Je lisais l’autre jour un livre sur la croissance exponentielle. Il y était démontré que nous ne parviendrons pas à ralentir la famine en Afrique par l’aide financière. Pour diverses raisons, dont l’une est la rapidité de leur croissance démographique. Envoyer de l’argent en Afrique nous procure certes un sentiment de supériorité, une impression d’être bon. Mais, en réalité, c’est seulement en acquérant de la responsabilité pour elle-même que l’Afrique pourra s’en sortir.
- Votre carrière politique a commencé très récemment. Quelles leçons tirez-vous du milieu politique?
– Ne faire confiance à personne. C’est d’ailleurs un point que je regrette infiniment. Avant d’entrer en politique, je faisais d’instinct confiance aux gens que je rencontrais.
– Vous ne souffrez pas de cynisme?
– Non, je ne suis absolument pas cynique. Et je peux vous dire qu’en politique, ça n’aide pas!
– La presse est brutale à votre égard. J’imagine que cela fait partie du jeu. Comment vous en protégez-vous?
– Depuis que je me suis lancée en politique, j’ai perdu énormément de liens sociaux. Il y a même des parties de la famille, du côté de mon mari notamment, qui refusent de nous adresser la parole.
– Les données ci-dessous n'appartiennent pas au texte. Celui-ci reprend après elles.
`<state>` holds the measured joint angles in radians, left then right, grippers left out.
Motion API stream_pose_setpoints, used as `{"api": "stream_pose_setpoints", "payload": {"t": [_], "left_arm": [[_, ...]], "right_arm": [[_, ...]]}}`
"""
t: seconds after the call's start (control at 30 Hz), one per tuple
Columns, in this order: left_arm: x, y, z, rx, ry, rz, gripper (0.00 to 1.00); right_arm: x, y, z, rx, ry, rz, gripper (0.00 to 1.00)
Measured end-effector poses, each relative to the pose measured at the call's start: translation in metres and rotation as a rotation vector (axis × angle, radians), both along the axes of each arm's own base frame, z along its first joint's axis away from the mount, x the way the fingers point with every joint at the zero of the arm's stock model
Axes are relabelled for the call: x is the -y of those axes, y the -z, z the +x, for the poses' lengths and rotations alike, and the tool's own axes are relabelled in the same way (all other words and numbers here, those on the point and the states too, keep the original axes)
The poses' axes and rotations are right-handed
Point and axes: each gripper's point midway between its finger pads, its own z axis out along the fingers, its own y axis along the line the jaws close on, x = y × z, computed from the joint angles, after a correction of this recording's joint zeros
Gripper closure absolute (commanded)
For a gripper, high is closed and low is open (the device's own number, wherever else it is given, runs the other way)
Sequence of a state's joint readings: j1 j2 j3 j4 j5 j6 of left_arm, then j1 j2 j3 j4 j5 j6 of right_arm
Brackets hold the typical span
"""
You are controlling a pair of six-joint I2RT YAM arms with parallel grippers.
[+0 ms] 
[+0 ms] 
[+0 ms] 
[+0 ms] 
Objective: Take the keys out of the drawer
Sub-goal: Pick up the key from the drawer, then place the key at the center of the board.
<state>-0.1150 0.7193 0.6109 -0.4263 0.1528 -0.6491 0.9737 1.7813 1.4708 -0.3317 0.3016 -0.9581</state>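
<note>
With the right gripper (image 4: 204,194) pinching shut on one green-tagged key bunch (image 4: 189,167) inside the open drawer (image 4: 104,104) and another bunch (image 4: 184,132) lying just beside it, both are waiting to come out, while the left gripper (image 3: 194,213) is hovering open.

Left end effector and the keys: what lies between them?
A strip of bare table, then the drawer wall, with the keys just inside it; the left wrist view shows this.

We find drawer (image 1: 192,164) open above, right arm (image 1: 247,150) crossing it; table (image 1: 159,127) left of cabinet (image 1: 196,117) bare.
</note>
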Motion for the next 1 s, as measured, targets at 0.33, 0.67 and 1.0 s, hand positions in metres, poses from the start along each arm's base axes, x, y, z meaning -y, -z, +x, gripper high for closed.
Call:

C’est très dur de perdre des amis que vous avez eus pendant des dizaines d’années. Mon mari, qui vient d’un milieu un peu différent du mien, a été très touché par l’hostilité de son réseau social. Nous avons observé que ce sont davantage les personnes supposément éduquées, bien informées, qui gagnent bien leurs vies qui manifestent le plus d’adversité à notre égard. Le rejet provient surtout de l’establishment.
– Savez-vous pourquoi?
– Je pense que c’est une classe qui vit en quelque sorte dans le passé, dans un passé où il est bon d’effectuer des rituels de culpabilité sans jamais les questionner. Mais c’est probablement parce que la réalité n’a pas encore frappé à leurs portes.